Assessment approach: Have them walk you through their process for a complex task. Ask “why did you do it that way?” and listen for nuanced answers.

Level 4: Strategic Integration

These are your AI champions—people who see opportunities others miss and help colleagues adopt AI effectively.

Observable behaviours:

  • Proactively identifies new AI use cases
  • Helps others troubleshoot AI problems
  • Understands organisational and ethical considerations
  • Can evaluate new AI tools objectively

You probably have fewer of these people than you think. That’s normal.

Running the Assessment

Phase 1: Self-Report Survey (Week 1)

Send a brief survey asking:

  1. How often do you use AI tools for work tasks? (Daily / Weekly / Monthly / Rarely / Never)
  2. What AI tools have you used in the past month?
  3. Describe one task where AI saved you time recently.
  4. What’s one thing you’d like to learn about AI?

Keep it to 5-7 questions maximum. Long surveys get abandoned.

Phase 2: Task Observation (Weeks 2-3)

Select a sample—maybe 15-20 people across different teams and levels. Ask them to complete a work-relevant task using AI while you observe. No judgement, just understanding.

Good tasks for observation:

  • Summarise this meeting transcript
  • Draft an email responding to this customer complaint
  • Research this topic and outline key points

Watch for: How do they start? Do they iterate? How do they evaluate the output?

Phase 3: Manager Conversations (Week 4)

Talk to managers about their team’s actual AI usage. Ask:

  • Who on your team uses AI most effectively?
  • Who seems hesitant or resistant?
  • What AI skills would make the biggest difference for your team?

Managers see daily reality that surveys miss.

What to Do With the Data

You’ll likely find:

  • Most people are at Level 1-2: This is typical. Don’t panic.
  • Pockets of advanced usage exist: Find these people—they’re your internal champions.
  • Some roles need AI skills urgently, others don’t: Prioritise accordingly.
  • Self-assessment often oversells: People think they’re more capable than observation reveals.

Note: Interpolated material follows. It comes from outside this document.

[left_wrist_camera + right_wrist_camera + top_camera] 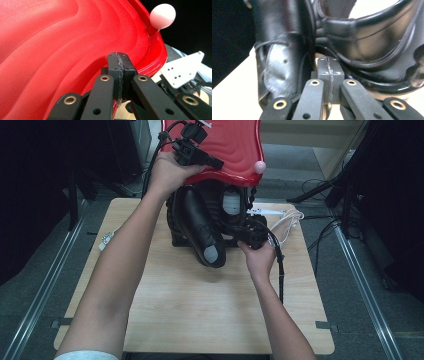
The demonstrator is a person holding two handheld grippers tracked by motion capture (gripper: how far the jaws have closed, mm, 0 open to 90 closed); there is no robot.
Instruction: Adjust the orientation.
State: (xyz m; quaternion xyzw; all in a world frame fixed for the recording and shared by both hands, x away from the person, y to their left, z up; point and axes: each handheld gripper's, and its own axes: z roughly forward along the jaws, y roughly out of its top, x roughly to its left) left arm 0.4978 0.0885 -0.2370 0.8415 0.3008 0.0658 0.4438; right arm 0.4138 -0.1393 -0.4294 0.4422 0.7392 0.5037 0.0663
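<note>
- Red moulded plastic identifies the raised lid [235, 150] of a black shoe-care machine [215, 220] standing at the far middle of the wooden table [200, 320] in the high view. The left gripper [212, 164] is held against the lid's near rim; the right gripper [252, 236] sits low beside the machine's right side. A black shoe [200, 227] stands toe-forward in the machine's opening, its toe tilted down toward the table.
- Left gripper view: the left gripper's jaws are pressed together with nothing visible between the pads. The tips lie against the ribbed red lid near its rim, below a pink ball knob [162, 16]. Judgement: the lid is being propped or pushed, not gripped. Steady contact close to the rim should keep it from dropping onto the shoe.
- Right gripper view: the right gripper's [329, 75] jaws are likewise together and empty, the tips just beside the shoe's upper [279, 60] and the glossy black housing. Judgement: to take the shoe, the jaws must first part, then close on the firm edge of the upper rather than the slick housing, while the left gripper holds the lid up.
</note>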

Building From Your Baseline

Once you know where people stand, you can design targeted interventions:

For Level 1 → Level 2: Focus on basic tool familiarity and finding one useful application. Hands-on workshops work better than training videos.

For Level 2 → Level 3: Teach prompting strategies and critical evaluation of outputs. Peer learning groups can be effective here.

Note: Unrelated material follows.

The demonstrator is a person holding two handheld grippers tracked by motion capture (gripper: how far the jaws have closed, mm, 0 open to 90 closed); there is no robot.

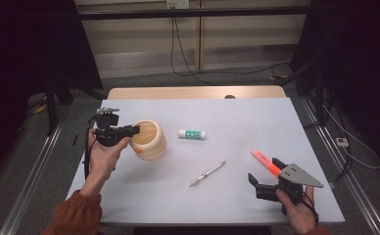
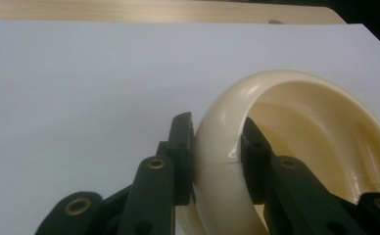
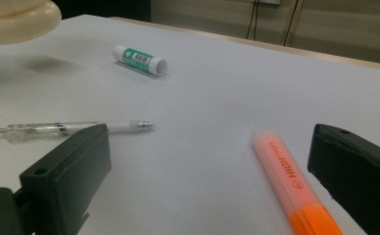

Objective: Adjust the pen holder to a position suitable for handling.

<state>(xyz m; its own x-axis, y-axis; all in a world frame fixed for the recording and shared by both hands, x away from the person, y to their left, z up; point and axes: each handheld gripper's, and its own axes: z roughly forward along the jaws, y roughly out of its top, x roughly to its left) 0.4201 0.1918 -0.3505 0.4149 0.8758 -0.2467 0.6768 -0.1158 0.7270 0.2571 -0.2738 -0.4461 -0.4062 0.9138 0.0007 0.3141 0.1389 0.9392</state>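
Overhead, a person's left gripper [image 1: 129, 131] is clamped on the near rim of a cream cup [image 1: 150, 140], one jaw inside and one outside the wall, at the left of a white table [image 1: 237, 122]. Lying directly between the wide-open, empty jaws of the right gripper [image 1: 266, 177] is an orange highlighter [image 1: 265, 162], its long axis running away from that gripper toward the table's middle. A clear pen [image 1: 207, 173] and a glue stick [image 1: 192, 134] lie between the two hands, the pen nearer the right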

For Level 3 → Level 4: Expose them to broader applications and give them opportunities to mentor others. Consider formal AI champion roles.

What This Approach Doesn’t Do

To be honest, this DIY assessment won’t give you:

  • Benchmarks against other organisations
  • Statistical validation of skill levels
  • Detailed competency mapping
  • Automated tracking over time

If you need those things for compliance, executive reporting, or large-scale workforce planning, you probably do need a proper platform. But for understanding where your team actually stands and designing effective training? This approach works.

Getting Started

You can run this assessment with existing resources in about four weeks. The main investment is time from your L&D team.

Start with one division or department. Learn what works, refine your approach, then scale.

You don’t need perfect data to start helping your workforce develop AI skills. You need good-enough data and the willingness to adjust as you learn.

Most organisations are still figuring this out. If you’re even asking the question, you’re ahead of many.